Nachtzug von Bukarest nach Chișinău: Hinter der Gardine lockt die kühle Brise
Im Nachtzug von Bukarest nach Chișinău gibt es günstiges Bier, Blümchenbettwäsche und Teppichböden. Nur auf die Toilette sollte man nicht müssen.
Der Waggon kann bei uns mit seinem nostalgischen Charme punkten. Auf dem Boden im Gang und in den Abteilen liegen Teppiche, die Bettwäsche und die kleine Tischdecke haben ein Blümchenmuster. In den alten, laut Infotafel in der DDR gefertigten Waggons gibt es natürlich keine Klimaanlage, und so schwitzen wir erst einmal an diesem warmen Sommerabend. Das Fenster ist zwar gekippt, Luft kommt aber durch die dicken, gemusterten Vorhänge kaum hindurch. Glücklicherweise lassen sich die Gardinen mit etwas Geschick seitlich fixieren – und schon spüren wir eine frische Brise.
Nach der Ticketkontrolle begeben wir uns auf die Suche nach einem kühlen Bier in Richtung Speisewagen. Das kann man dort nur bar bezahlen und kostet 12 Leu, umgerechnet 2,40 Euro. Neben Snacks und Getränken stehen auch frisch gebrutzelte Hackfleischröllchen mit eingemachtem Gemüse und Kartoffeln auf der Speisekarte.
An Stehtischen lässt sich der Sonnenuntergang genießen – am besten, indem man auch hier die Vorhänge zur Seite schiebt. Im Speisewagen treffen wir nicht nur Einheimische an, sondern auch überraschend viele Tourist:innen.
Nachtzüge sind eine umweltfreundliche Alternative zu vielen Flügen. Die taz stellt deshalb in loser Folge Verbindungen mit Schlaf- oder Liegewagen vor. Wir schreiben aber auch, was besser werden muss, damit sie für mehr Menschen attraktiver werden. Alle Folgen gibt es auf taz.de/nachtzugkritik.
Zurück in unserem Abteil, das inzwischen etwas heruntergekühlt ist, machen wir die Betten und legen uns hin. Der Zug ruckelt uns sanft in den Schlaf.

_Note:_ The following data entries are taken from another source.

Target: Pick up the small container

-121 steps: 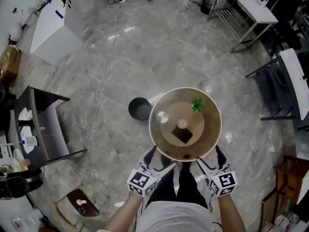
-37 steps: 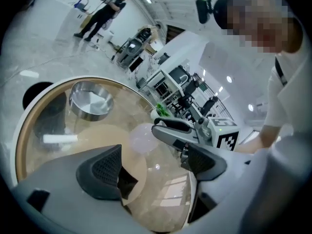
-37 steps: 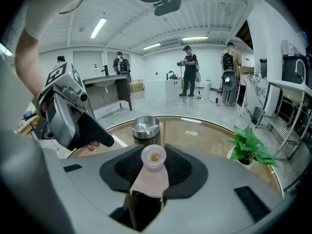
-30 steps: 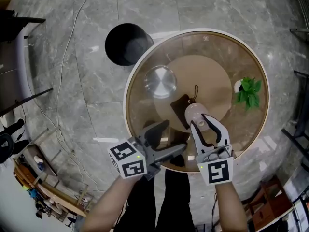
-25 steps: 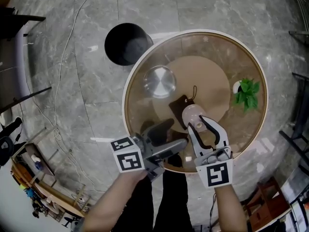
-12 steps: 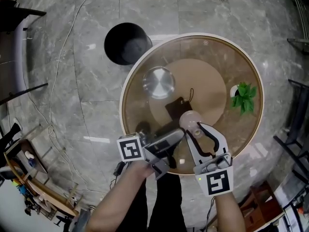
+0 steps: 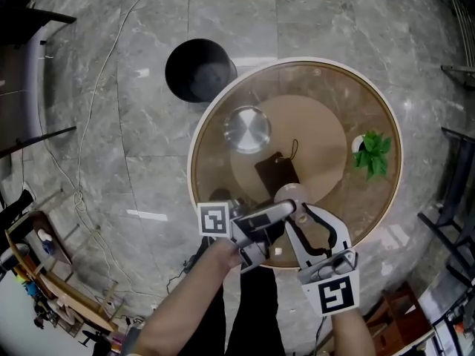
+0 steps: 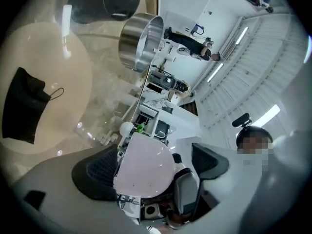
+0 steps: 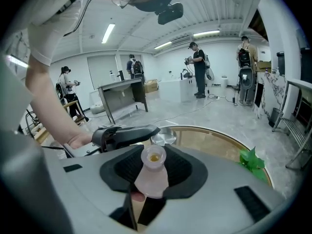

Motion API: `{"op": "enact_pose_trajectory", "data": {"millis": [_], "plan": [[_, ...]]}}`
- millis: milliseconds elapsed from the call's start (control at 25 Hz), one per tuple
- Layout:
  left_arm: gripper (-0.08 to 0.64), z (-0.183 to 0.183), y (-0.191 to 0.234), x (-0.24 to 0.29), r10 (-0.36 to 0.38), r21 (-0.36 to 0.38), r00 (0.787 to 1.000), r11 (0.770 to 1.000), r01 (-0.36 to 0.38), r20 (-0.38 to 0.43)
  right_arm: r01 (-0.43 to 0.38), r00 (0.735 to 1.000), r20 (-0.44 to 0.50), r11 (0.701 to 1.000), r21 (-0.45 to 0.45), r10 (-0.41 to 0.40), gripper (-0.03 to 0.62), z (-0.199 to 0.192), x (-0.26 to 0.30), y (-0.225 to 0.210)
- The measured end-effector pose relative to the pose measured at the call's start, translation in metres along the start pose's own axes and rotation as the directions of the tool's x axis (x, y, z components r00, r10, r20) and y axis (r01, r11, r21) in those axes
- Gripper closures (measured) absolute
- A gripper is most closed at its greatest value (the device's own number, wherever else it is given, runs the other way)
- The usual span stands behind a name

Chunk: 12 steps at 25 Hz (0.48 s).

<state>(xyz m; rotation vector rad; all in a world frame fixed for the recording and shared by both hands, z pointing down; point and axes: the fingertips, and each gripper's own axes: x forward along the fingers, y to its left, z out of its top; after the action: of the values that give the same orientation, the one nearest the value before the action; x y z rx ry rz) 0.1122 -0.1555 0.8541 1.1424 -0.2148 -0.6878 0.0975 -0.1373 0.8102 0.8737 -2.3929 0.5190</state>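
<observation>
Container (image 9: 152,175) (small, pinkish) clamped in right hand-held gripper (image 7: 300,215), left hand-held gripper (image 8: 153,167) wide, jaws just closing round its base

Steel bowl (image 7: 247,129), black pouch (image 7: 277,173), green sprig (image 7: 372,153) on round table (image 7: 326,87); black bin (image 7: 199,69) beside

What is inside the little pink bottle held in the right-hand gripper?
Down its open neck, the small container in the right gripper shows a yellowish spot. Its frosted wall hides the rest; what it is cannot be told.
</observation>
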Motion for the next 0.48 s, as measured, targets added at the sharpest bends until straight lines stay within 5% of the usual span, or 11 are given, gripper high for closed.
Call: {"op": "enact_pose_trajectory", "data": {"millis": [480], "plan": [[0.19,-0.028,-0.029,0.004,-0.018,-0.031,0.995,0.999,0.015,-0.102,0.007,0.999,0.038,1.0,0.018,-0.008,0.448,0.031,-0.028,0.012]]}}
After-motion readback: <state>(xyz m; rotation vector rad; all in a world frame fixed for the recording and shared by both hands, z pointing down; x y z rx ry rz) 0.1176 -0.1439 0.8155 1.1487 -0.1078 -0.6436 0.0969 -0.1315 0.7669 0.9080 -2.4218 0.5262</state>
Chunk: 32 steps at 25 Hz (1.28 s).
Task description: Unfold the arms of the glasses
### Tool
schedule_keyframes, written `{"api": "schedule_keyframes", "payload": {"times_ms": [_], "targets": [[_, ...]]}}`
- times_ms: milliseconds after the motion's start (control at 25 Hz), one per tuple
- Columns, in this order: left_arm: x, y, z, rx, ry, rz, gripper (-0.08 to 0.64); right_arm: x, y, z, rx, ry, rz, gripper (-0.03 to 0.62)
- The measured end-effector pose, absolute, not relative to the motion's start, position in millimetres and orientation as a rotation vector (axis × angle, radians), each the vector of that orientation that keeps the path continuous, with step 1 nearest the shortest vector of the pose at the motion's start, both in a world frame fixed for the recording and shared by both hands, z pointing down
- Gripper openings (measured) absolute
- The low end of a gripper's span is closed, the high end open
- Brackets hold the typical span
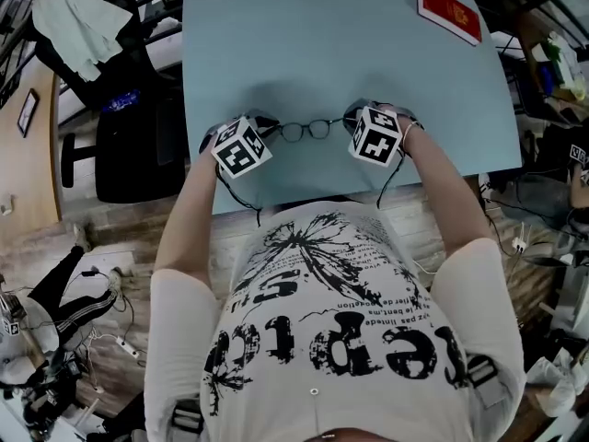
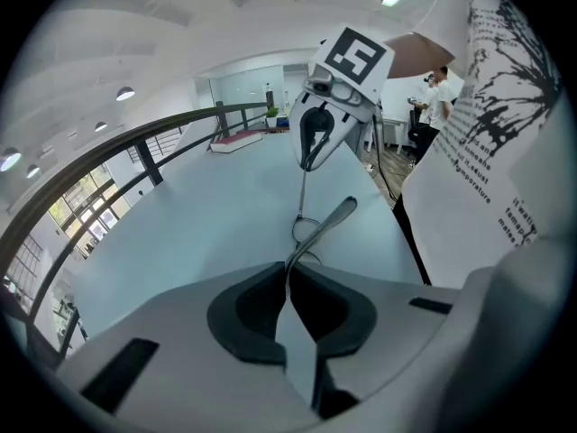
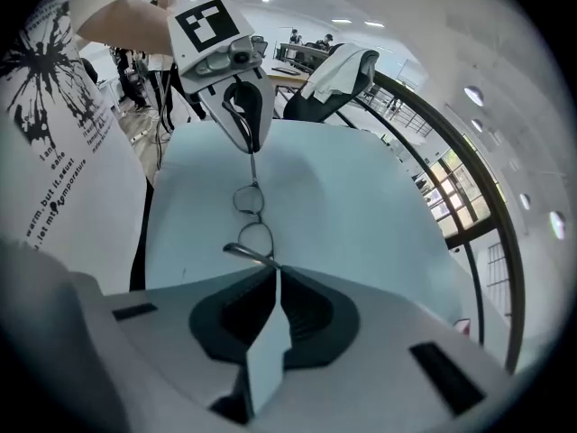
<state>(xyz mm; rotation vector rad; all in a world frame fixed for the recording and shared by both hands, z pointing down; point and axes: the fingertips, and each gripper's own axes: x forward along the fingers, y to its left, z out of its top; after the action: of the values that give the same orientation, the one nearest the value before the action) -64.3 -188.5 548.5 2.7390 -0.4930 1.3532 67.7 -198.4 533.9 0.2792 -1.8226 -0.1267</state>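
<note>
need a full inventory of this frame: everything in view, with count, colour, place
glasses: 1, dark thin frame, near edge of the table, held between both grippers
table: 1, light blue, centre
book: 1, red, table's far right corner
office chair: 1, black, left of the table
garment: 1, white, draped over the chair's back
cables: several, black and white, floor at lower left
T-shirt: 1, white with black print, on the person
left gripper: 1, light grey, shut on the glasses' left end
right gripper: 1, light grey, shut on the glasses' right end
</note>
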Motion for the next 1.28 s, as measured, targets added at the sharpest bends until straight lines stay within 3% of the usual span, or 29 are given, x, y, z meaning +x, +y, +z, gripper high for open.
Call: {"api": "schedule_keyframes", "payload": {"times_ms": [320, 480, 600, 720, 1000, 1280], "targets": [[-60.7, -189.9, 544.9, 2.739, -0.542, 1.291, 0.029, 60.3, -199.1, 529.1, 0.354, -1.864, -0.115, 0.032], [-59.7, -185.0, 541.0, 2.749, -0.582, 1.221, 0.032, 62.8, -194.8, 525.9, 0.384, -1.890, -0.106, 0.072], [-64.9, -180.9, 539.5, 2.751, -0.622, 1.171, 0.101, 60.0, -186.5, 525.9, 0.400, -1.904, -0.093, 0.072], [-77.1, -174.4, 539.1, 2.746, -0.665, 1.147, 0.107, 56.5, -175.9, 526.8, 0.419, -1.906, -0.079, 0.072], [-97.3, -150.1, 495.7, 2.810, -0.914, 0.915, 0.104, 56.9, -153.0, 500.8, 0.689, -1.991, -0.012, 0.031], [-110.9, -114.9, 423.4, 2.886, -1.151, 0.566, 0.034, 39.1, -127.1, 434.0, 1.152, -2.266, 0.043, 0.012]]}}
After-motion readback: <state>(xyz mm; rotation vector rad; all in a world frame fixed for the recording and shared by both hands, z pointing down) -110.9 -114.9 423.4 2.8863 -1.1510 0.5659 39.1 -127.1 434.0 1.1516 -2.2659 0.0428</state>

Der währt allerdings nicht allzu lange: Die Grenzkontrolle beginnt kurz nach zwei Uhr morgens. Wir werden vom Schaffner geweckt, dann kommen auch schon rumänische Grenzbeamt:innen in den Zug und sammeln die Pässe der Passagier:innen ein. Dabei kann man sogar liegenbleiben, allerdings bei eingeschaltetem Licht. Auf der anderen Seite des Flusses Pruth wiederholt sich der Vorgang am moldauischen Kontrollpunkt.

Eine Besonderheit dieser Strecke ist, dass man eine Umspurung erlebt. Die Spurweite der Waggons wird in der moldauischen Stadt Ungheni auf die russische Breitspur angepasst. Das ist laut und nimmt einige Zeit in Anspruch. Wir sind aber so müde, dass wir schnell wieder einschlafen.
Am nächsten Morgen weckt uns der Zugbegleiter 20 Minuten vor der Ankunft, und bald schon begrüßen uns die Plattenbaufassaden der moldauischen Hauptstadt.
Nur eine Schattenseite hat die ansonsten wärmstens zu empfehlende Zugfahrt: die Toiletten. Beim Halten an den Bahnhöfen ist deren Nutzung untersagt, während der Grenzkontrolle werden die WC-Kabinen gar zugesperrt. Die alten Fallrohrtoiletten – so heißen die Modelle, bei denen sich mit einem Pedal eine Klappe öffnen lässt und der Inhalt der Schüssel direkt auf die Gleise fällt – stinken abgöttisch. Die ruckelige Fahrt hat den Passagier:innen wohl das Zielen erschwert.